Instructions for the task: Everything in the listing should be transcribed exactly, apart from the pictures.

Data shown:
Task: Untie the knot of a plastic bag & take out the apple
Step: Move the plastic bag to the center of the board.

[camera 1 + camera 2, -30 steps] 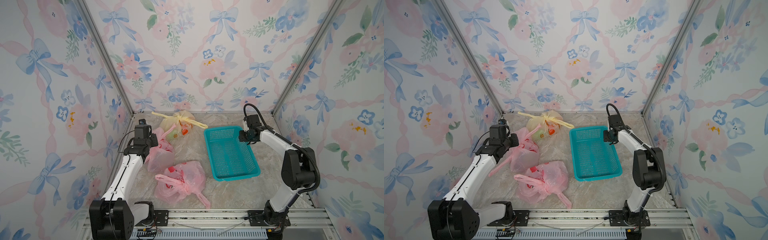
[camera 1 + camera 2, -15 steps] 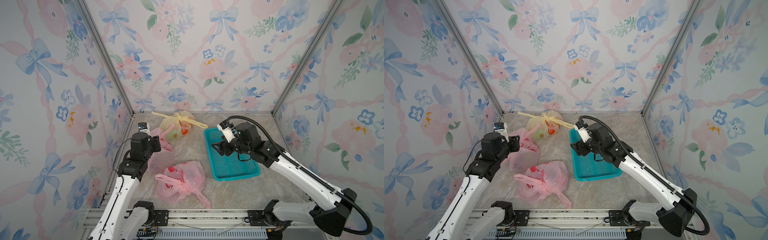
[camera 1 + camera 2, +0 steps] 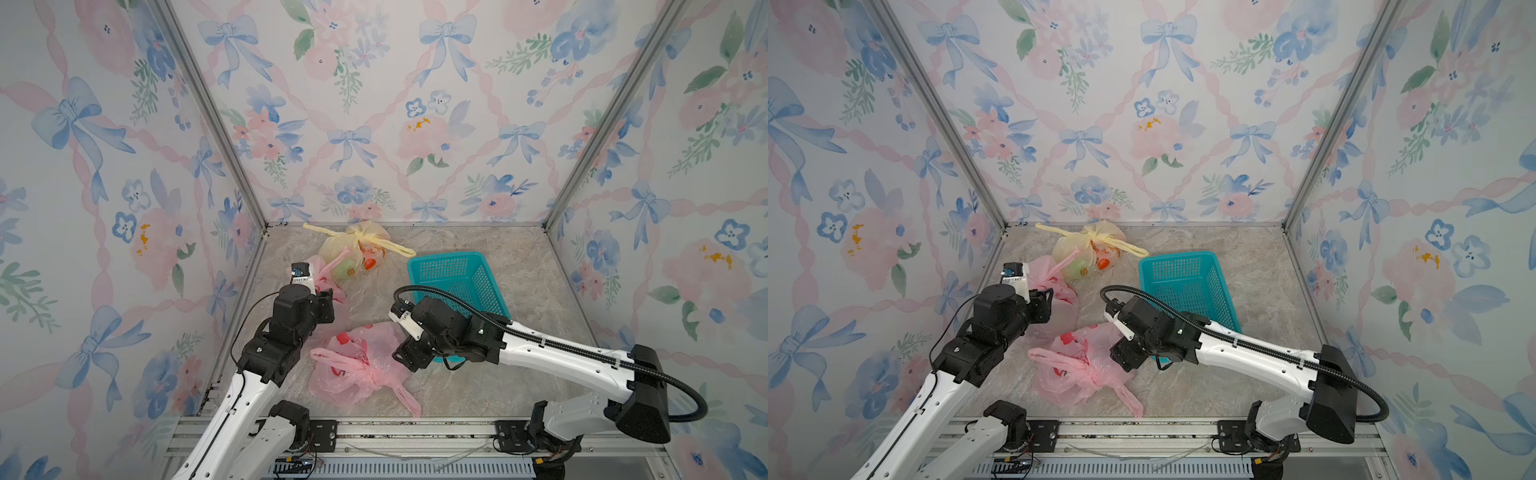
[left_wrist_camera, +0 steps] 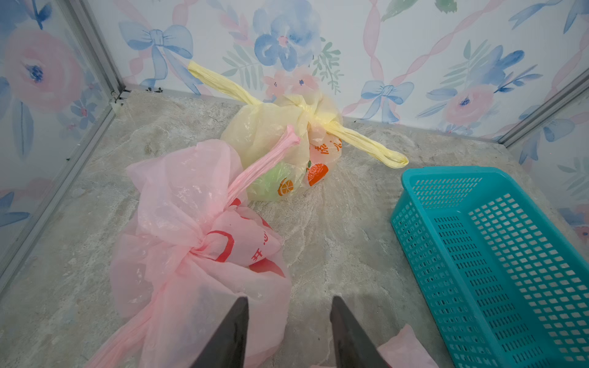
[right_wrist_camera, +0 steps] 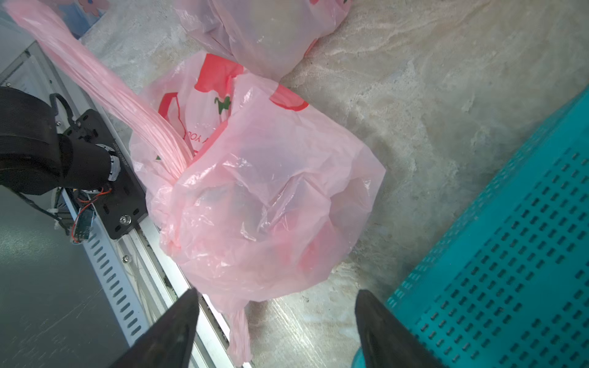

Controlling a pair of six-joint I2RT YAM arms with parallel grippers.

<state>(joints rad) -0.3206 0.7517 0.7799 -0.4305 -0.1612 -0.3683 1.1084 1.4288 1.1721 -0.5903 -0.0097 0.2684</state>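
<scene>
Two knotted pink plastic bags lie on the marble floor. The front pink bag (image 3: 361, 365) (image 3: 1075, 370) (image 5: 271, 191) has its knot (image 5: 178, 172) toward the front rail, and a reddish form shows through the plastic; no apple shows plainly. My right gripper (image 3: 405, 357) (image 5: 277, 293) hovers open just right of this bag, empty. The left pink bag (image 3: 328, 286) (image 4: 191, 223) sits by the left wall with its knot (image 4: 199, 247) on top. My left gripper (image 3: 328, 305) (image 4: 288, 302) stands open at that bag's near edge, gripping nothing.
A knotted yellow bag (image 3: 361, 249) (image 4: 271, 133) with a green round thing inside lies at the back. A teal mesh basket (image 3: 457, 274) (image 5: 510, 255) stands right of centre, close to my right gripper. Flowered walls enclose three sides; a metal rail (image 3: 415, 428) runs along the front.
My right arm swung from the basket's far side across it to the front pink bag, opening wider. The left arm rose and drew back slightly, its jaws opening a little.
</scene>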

Reply to the task:
Task: Untie the knot of a plastic bag & take out the apple
Step: Move the plastic bag to the center of the board.

[camera 1 + camera 2, -30 steps] 
[camera 1 + camera 2, -15 steps] 
[camera 1 + camera 2, +0 steps] 
[left_wrist_camera, +0 steps] 
[right_wrist_camera, +0 steps] 

Controlling a pair of six-joint I2RT YAM arms with parallel grippers.

<state>(joints rad) -0.3206 0.7517 0.7799 -0.4305 -0.1612 -0.3683 1.1084 1.4288 1.1721 -0.5903 -0.0097 0.2684</state>
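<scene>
Two knotted pink plastic bags lie on the marble floor. The front pink bag (image 3: 361, 365) (image 3: 1075, 370) (image 5: 271, 191) has its knot (image 5: 178, 172) toward the front rail, and a reddish form shows through the plastic; no apple shows plainly. My right gripper (image 3: 405, 357) (image 5: 277, 293) hovers open just right of this bag, empty. The left pink bag (image 3: 328, 286) (image 4: 191, 223) sits by the left wall with its knot (image 4: 199, 247) on top. My left gripper (image 3: 328, 305) (image 4: 288, 302) stands open at that bag's near edge, gripping nothing.
A knotted yellow bag (image 3: 361, 249) (image 4: 271, 133) with a green round thing inside lies at the back. A teal mesh basket (image 3: 457, 274) (image 5: 510, 255) stands right of centre, close to my right gripper. Flowered walls enclose three sides; a metal rail (image 3: 415, 428) runs along the front.
My right arm swung from the basket's far side across it to the front pink bag, opening wider. The left arm rose and drew back slightly, its jaws opening a little.
</scene>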

The given output is the complete response.